_Problem to work on:_ If a line in the entries below holds the string "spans", copy it.

_Entries shown:_
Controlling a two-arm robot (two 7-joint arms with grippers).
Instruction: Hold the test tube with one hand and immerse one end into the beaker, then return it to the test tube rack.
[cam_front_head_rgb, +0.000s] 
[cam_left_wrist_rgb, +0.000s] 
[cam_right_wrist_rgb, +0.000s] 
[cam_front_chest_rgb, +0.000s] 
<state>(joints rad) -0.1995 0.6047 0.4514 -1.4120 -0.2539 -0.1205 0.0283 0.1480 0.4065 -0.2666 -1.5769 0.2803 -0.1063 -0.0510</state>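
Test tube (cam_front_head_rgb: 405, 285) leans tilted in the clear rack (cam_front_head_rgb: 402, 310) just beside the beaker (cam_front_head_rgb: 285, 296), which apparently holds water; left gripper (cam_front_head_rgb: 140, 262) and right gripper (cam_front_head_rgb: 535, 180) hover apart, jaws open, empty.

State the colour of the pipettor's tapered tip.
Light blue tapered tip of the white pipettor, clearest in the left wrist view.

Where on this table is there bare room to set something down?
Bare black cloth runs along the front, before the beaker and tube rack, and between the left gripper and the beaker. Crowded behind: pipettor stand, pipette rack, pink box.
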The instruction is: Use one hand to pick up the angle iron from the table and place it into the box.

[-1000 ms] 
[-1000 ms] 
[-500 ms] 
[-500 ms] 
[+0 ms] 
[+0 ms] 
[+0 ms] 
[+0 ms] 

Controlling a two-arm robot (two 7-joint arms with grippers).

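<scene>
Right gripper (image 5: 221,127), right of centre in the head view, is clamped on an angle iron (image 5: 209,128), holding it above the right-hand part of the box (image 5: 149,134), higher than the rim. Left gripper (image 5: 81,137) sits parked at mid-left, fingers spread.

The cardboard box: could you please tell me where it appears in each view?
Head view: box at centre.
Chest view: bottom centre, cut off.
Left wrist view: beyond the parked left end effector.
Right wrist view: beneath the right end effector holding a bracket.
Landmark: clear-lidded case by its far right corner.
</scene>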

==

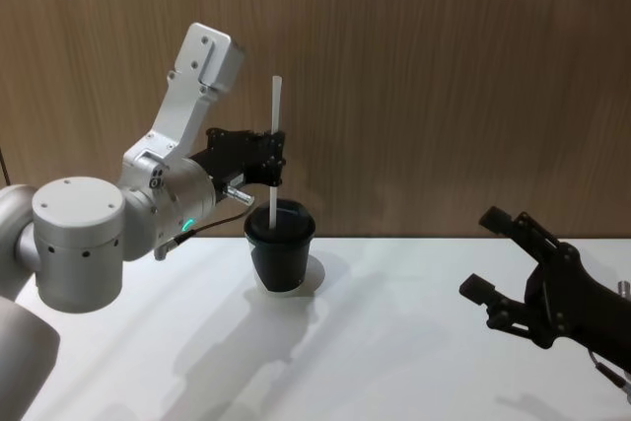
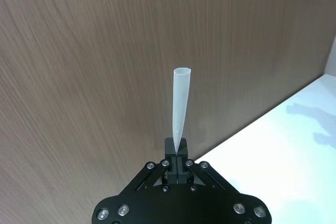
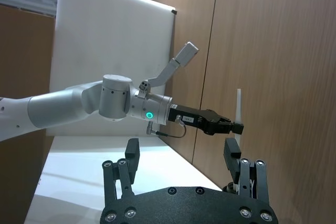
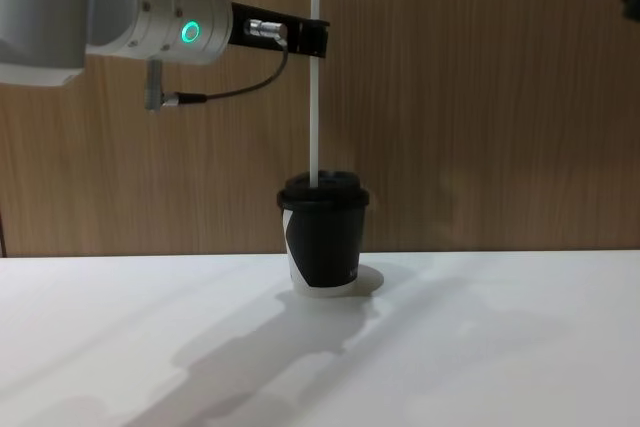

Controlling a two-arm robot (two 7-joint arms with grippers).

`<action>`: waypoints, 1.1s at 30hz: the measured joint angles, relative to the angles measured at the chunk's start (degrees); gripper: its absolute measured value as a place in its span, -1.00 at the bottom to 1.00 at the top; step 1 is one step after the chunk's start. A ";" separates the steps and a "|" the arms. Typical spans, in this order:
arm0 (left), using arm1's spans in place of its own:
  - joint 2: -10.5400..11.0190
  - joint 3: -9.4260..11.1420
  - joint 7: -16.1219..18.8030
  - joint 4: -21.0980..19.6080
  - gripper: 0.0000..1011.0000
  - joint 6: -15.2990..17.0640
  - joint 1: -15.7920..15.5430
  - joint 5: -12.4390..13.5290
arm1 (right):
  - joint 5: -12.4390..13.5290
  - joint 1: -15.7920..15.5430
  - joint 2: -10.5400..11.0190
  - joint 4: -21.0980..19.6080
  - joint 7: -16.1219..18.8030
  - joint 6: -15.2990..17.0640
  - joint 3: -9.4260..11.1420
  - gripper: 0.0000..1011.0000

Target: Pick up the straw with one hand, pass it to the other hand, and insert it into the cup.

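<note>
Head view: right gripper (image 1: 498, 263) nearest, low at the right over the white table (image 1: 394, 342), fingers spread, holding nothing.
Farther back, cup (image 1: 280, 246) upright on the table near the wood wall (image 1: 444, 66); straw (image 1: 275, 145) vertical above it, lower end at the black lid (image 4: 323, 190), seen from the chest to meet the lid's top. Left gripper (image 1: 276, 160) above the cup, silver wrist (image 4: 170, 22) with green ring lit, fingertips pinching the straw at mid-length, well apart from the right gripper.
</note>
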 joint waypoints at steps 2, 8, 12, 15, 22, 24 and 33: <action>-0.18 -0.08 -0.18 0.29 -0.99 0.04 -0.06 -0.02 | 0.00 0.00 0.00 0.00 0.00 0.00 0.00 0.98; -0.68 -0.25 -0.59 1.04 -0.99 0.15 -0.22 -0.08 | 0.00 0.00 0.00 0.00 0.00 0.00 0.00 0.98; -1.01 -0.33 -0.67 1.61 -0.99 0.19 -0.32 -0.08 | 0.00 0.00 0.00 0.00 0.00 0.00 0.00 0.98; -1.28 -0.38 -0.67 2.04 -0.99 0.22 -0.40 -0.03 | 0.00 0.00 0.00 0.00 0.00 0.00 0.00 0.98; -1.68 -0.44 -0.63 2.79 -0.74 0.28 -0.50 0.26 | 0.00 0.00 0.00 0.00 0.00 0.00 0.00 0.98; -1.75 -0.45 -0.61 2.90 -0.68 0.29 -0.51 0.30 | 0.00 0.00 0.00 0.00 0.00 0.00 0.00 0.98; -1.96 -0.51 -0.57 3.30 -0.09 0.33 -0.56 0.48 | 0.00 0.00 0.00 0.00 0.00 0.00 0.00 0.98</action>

_Task answer:_
`<action>`: waypoints, 1.1s at 30hz: the measured joint angles, relative to the angles measured at the chunk's start (degrees); gripper: its absolute measured value as a place in its span, -1.00 at the bottom to 1.00 at the top; step 1 is one step after the chunk's start. A ";" separates the steps and a "|" the arms. Typical spans, in this order:
arm0 (left), using arm1's spans in place of its own:

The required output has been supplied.